EXERCISE AIM:
Where does the word "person" show up in the records? Copy every line that has it.

Records from a data source:
[Start of Attachment]

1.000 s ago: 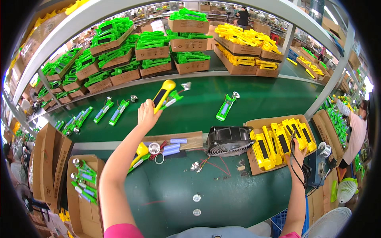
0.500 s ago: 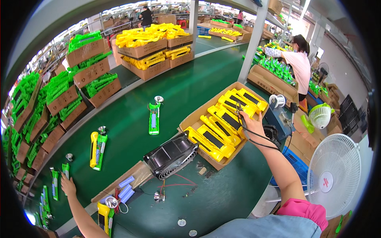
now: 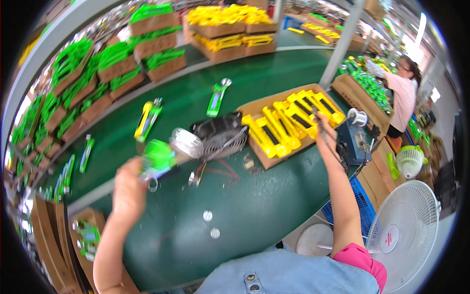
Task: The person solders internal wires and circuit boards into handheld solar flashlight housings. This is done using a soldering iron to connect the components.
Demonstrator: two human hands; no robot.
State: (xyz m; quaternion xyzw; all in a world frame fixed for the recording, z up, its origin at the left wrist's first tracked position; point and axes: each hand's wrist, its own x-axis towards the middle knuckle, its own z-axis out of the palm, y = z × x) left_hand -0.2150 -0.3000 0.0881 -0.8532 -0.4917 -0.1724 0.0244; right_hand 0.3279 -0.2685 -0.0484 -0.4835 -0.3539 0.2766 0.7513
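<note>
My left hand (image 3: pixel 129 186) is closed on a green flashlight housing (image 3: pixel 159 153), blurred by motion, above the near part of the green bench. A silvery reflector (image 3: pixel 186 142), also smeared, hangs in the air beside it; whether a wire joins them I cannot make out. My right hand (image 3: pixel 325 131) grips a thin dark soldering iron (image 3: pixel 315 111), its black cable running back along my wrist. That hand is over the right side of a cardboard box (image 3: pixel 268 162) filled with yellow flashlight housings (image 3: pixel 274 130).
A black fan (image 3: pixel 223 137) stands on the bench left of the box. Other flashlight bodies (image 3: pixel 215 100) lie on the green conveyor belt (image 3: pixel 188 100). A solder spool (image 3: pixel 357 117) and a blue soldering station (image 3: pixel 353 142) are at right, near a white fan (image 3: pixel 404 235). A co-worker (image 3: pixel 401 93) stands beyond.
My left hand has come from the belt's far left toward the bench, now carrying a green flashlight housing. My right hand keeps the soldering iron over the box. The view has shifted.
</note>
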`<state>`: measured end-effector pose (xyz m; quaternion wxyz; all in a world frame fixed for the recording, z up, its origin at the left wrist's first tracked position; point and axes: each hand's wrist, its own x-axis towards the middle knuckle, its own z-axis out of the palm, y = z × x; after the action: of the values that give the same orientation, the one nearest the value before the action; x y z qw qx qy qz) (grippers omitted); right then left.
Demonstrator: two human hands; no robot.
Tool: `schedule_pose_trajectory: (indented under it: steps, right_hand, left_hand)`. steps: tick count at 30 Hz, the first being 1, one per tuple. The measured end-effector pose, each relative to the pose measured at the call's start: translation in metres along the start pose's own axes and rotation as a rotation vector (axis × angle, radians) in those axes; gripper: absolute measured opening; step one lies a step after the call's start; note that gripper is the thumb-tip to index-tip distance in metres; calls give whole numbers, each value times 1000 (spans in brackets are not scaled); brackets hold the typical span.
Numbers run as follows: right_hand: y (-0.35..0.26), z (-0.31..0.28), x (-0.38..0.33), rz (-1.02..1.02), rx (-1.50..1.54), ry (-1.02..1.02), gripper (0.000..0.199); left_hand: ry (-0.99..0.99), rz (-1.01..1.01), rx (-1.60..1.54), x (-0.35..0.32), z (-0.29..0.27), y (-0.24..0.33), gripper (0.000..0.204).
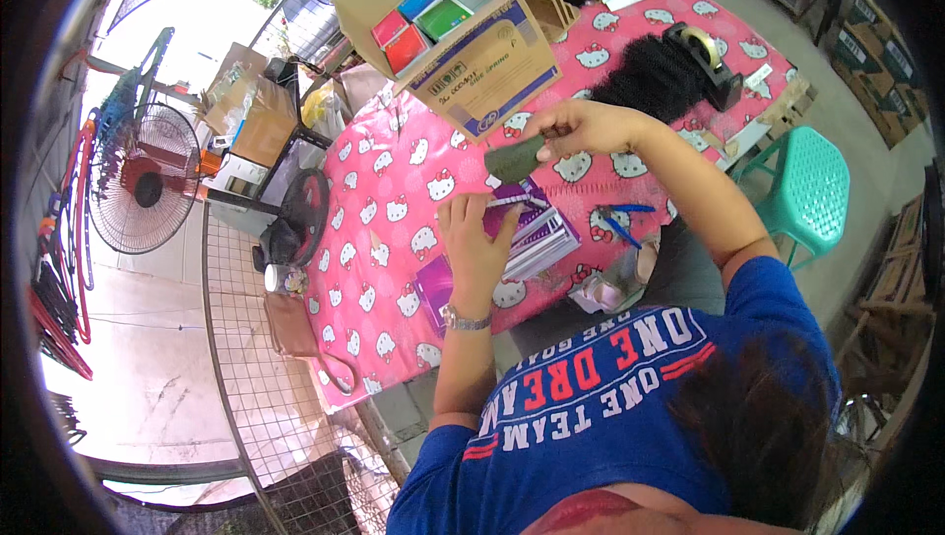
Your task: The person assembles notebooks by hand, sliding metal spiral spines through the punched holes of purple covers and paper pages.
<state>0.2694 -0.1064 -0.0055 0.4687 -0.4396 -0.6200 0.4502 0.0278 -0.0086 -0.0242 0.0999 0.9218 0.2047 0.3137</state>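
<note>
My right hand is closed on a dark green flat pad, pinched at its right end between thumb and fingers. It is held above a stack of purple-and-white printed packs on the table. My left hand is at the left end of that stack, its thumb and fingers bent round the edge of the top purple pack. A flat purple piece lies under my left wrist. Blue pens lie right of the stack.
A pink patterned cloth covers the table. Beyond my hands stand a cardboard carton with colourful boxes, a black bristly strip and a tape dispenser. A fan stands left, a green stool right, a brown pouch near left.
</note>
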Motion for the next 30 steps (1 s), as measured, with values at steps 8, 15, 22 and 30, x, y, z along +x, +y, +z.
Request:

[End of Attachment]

SOLVED PROBLEM:
Task: The person solders internal wires and circuit boards into handheld solar flashlight housings. This is done using a soldering iron to connect the components.
Your task: The person assembles notebooks by hand, sliding metal spiral spines through the punched holes of purple covers and paper pages.

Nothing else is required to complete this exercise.